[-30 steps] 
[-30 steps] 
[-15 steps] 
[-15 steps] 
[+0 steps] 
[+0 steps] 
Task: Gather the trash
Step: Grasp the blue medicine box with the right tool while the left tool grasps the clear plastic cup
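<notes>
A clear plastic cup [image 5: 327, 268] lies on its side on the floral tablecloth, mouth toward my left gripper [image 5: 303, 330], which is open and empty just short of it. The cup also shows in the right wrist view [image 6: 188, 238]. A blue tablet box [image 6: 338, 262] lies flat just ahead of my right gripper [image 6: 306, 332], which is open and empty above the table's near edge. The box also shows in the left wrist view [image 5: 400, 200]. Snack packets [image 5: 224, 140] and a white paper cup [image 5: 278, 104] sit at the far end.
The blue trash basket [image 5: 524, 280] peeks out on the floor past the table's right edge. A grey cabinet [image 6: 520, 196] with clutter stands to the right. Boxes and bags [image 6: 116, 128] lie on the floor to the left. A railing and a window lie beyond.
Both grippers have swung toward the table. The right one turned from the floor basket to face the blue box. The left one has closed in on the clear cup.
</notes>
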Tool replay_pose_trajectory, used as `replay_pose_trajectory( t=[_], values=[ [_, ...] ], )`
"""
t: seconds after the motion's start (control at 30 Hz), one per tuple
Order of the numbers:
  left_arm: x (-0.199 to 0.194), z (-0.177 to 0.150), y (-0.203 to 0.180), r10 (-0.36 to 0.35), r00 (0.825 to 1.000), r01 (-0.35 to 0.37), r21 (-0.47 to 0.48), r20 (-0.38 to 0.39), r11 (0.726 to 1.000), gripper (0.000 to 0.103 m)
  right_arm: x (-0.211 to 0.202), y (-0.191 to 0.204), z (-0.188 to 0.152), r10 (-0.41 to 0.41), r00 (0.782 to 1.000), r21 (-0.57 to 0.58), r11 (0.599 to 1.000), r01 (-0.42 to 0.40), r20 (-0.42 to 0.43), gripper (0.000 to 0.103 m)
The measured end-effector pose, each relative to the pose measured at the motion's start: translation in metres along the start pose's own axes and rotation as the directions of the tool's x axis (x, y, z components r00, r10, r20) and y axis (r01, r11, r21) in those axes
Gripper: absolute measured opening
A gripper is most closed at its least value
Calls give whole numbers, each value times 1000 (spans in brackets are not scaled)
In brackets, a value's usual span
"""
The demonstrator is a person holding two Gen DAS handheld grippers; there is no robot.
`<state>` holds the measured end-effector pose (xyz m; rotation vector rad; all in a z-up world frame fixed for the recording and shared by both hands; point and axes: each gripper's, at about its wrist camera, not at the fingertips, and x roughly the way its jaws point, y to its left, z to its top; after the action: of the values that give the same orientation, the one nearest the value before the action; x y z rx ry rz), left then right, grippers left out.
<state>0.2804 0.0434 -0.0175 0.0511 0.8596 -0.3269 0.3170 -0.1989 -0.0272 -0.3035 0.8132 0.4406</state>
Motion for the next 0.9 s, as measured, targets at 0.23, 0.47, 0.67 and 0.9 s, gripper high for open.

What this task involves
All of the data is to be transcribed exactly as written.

Reply to the task
[-30 steps] 
[-30 steps] 
[-15 steps] 
[-15 steps] 
[+0 steps] 
[+0 steps] 
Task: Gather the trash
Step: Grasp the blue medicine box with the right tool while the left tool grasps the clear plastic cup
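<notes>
A clear plastic cup [image 5: 327, 268] lies on its side on the floral tablecloth, mouth toward my left gripper [image 5: 303, 330], which is open and empty just short of it. The cup also shows in the right wrist view [image 6: 188, 238]. A blue tablet box [image 6: 338, 262] lies flat just ahead of my right gripper [image 6: 306, 332], which is open and empty above the table's near edge. The box also shows in the left wrist view [image 5: 400, 200]. Snack packets [image 5: 224, 140] and a white paper cup [image 5: 278, 104] sit at the far end.
The blue trash basket [image 5: 524, 280] peeks out on the floor past the table's right edge. A grey cabinet [image 6: 520, 196] with clutter stands to the right. Boxes and bags [image 6: 116, 128] lie on the floor to the left. A railing and a window lie beyond.
Both grippers have swung toward the table. The right one turned from the floor basket to face the blue box. The left one has closed in on the clear cup.
</notes>
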Tool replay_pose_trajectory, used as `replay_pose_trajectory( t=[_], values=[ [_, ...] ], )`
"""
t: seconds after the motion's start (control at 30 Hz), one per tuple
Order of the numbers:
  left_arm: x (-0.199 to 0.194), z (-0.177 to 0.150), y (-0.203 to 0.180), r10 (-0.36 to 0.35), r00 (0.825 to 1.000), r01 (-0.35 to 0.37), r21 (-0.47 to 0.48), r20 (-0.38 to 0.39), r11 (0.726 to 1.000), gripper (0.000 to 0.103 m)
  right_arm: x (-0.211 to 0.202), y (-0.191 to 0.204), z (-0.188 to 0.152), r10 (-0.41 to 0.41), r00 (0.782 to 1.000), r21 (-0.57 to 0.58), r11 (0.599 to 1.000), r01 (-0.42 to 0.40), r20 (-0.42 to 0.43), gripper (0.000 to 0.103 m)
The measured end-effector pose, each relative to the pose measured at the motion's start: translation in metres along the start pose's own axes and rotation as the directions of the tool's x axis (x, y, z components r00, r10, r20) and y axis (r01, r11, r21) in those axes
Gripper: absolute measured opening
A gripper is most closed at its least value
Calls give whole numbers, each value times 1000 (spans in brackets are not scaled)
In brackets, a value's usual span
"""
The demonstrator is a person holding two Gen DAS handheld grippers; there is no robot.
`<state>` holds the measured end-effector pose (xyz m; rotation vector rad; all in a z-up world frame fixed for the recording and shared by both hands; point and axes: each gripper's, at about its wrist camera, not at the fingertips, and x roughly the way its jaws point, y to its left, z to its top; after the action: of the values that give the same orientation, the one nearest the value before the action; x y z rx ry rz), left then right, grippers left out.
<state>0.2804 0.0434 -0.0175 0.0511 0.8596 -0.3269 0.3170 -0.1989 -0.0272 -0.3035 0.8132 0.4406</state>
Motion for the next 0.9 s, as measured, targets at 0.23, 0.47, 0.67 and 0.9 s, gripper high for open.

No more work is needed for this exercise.